4.bölüm

111 14 3
                                    

Medyada kuzey var

Oda'nın kapısını açtığımda gördüğüm manzara kanımı dondurmaya yetmişti. Mert'in elinde bardak kırılmıştı. Ama o sadece bana bakıyordu. Mavi gözlerinde gördüğüm tek bir duygu bile yoktu. Bu hali ile mert' in ne düşündüğünü bilmek neredeyse imkansızdı.

Elinden dökülen kanları görünce telaşla "mert ne bu halin iyi misin?" dedim sesim titremişti. Mert cevap vermeden öylece bana bakıyordu. Bu hali gitgide beni korkuturken hemen mert' in elindeki camları almak için elimi uzattım.

Mert elini çekince afallasamda "mert eline bakmam lazım" dedim. Bu defa sesim titremişti. Mert' in niye böyle davrandığını bilmiyordum. İlk defa bana bu kadar soğuk davranıyordu.

"dokunma bana iyiyim ben" mert sonunda konuşmaya başlayınca "ne demek iyiyim mert? eline bak iyi gibi mi? duruyor"
" seni ilgilendirmez sen kendi işine bak" dedi ve arkasını dönüp gitti. Ben ne olduğunu anlamaya çalışırken "bir şey mi? oldu ne bu halin?" diyen nihal'e döndüm "ne olduğunu bilsem" Nihal anlamayan gözlerle bana bakarken " mert iyi değil eli kanıyordu. Sen git onunla ilgilen" dedim ve oradan ayrıldım.

Eve geldiğimde kanepe de uyuyan annemi uyandırdım "kızım ne zaman geldin?" diyen anneme " şimdi geldim anneciğim kalk odanda yat her yerin tutulacak"  dedim annem olumlu anlamda başını sallayınca . "İyi geceler" deyip odama girdim. Çok yorulmuştum. Hiç üstümü değişmeden kendimi yatağa attım.

Aklımda hala mert vardı. O bardak elinde nasıl kırılmıştı. Asıl sorun neden? bana öyle tuhaf davrandığıydı. Acaba bilmeden yanlış bir şey mi? yapmıştım. Bu tavrı sabah söylediklerim yüzünden olamazdı. Buna emindim...

o günden sonra mert beni ne zaman görse yokmuşum gibi davranıyordu. Onun bu tavrı gitgide beni meraklandırırken aynı zamanda üzüyordu da bana böyle davranmasını hak edicek ne yapmış olabilirdim.

Gözümün önünde sallanan bir çift elle düşüncelerimden sıyrıldım" ne düşünüyorsun?" diyen nihal'e "mert bana niye yabancıymış gibi davranıyor biliyor musun?" dedim nihal bir süre düşündükten sonra "masal inan bunu senden başkası bilemez. Onu bu hale getirebilecek bir sen varsın sana ne kadar değer verdiğini biliyorsun. Ona ne olduğunu kendin sormalısın" dedi ve Elindeki çikolata dan birini bana uzattı. nefesimi dışarı üfleyip "bana böyle davranırken onunla nasıl konuşucağım? yüzüme bile bakmıyor" dedim elindeki çikolata'yı aldım ve yemeye başladım çikolata bile beni mutlu edememişti. durum vahim demek ki bir an önce Mert'in bana böyle davranmasını sebebini bulmam gerekiyordu...

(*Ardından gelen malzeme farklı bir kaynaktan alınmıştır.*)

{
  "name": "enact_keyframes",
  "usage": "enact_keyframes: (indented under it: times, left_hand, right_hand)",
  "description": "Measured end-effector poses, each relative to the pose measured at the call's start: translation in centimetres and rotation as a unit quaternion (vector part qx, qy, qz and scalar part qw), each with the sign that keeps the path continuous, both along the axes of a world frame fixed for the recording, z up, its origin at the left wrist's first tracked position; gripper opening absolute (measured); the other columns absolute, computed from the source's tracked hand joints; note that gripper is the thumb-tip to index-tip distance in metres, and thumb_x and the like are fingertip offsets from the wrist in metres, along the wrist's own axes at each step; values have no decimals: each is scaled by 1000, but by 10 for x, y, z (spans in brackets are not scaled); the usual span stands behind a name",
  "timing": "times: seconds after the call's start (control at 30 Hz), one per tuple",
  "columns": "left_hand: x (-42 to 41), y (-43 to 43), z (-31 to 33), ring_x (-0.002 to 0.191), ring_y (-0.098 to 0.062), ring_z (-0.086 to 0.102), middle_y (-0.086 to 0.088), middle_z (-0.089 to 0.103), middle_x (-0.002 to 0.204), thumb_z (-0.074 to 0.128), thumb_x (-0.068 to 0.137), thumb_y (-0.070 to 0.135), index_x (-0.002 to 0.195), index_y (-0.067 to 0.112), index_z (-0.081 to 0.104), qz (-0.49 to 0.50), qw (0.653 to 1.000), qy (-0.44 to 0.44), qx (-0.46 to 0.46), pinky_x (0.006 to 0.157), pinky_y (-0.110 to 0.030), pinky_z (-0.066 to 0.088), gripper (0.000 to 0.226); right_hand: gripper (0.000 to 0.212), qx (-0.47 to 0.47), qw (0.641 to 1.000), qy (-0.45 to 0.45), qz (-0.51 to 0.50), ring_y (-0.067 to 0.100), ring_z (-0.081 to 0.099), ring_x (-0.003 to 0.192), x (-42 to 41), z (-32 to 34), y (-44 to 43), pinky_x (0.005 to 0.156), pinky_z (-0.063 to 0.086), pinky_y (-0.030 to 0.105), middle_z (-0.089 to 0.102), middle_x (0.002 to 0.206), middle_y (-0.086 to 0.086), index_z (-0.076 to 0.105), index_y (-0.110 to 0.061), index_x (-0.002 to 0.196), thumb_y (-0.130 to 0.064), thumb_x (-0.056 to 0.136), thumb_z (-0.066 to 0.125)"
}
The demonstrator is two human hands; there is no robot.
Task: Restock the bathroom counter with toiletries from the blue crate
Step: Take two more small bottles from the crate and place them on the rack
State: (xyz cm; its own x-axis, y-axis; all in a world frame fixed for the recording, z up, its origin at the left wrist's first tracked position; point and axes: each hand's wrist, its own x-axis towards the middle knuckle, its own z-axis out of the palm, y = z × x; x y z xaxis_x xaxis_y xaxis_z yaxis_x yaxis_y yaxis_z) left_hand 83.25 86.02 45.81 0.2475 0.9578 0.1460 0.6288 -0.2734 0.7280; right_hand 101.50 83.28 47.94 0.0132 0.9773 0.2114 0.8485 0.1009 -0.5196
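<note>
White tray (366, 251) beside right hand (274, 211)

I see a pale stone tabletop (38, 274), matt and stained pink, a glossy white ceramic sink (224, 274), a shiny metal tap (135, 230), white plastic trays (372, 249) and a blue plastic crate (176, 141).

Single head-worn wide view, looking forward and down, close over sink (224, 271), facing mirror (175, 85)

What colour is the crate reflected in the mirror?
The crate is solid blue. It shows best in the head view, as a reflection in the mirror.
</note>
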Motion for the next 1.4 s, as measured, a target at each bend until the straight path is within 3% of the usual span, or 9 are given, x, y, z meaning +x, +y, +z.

Okul çıkışı mert'le konuşmak için birşeyler düşünmeye karar verdim. Bugün bu olanları açıklığa kavuşturmam gerekiyordu. Bütün ders aklımda sadece Mert'in olması beni şaşırtıyordu. Ben bugüne kadar dersten başka birşey düşünmez iken bu aralar mert'ten başka bir şey düşünemez olmuştum...

sonunda dersler bitmişti ve herkes evlere dağılıyordu. Hemen okulun kapısının önüne koştum nefesimi düzene sokup mert'i beklemeye başladım.

Neredeyse okulda kimse kalmamıştı. Ama mert hala çıkmamıştı. Ben görmeden gitmiş olamazdı. Diye düşündüm ve Mert'in sınıfına gitmeye karar verdim.

Koridorda ilerlerken gülme sesleri duydum. Sesler Mert'in sınıfından geliyordu. Biraz ilerlediğinde Mert ve arkadaşlarını sınıfta otururken gördüm.  Tam mert'e sesleniceğim sırada bir kızın Mert'in koluna girdiğini gördüm.

O an içimden bir şey koptu sanki "mert senin şu kızı hiç görmedim yanında bir sorun mu var?" diyen uzun boylu sarışın çocuğa baktığımda birden Mert'in kolundaki kız "şu sizin besleme kızdan bahsediyor adı neydi hah buldum masal" bu pislik ne dedi?. Az önce besleme mi? Hah kimmiş besleme ben mi?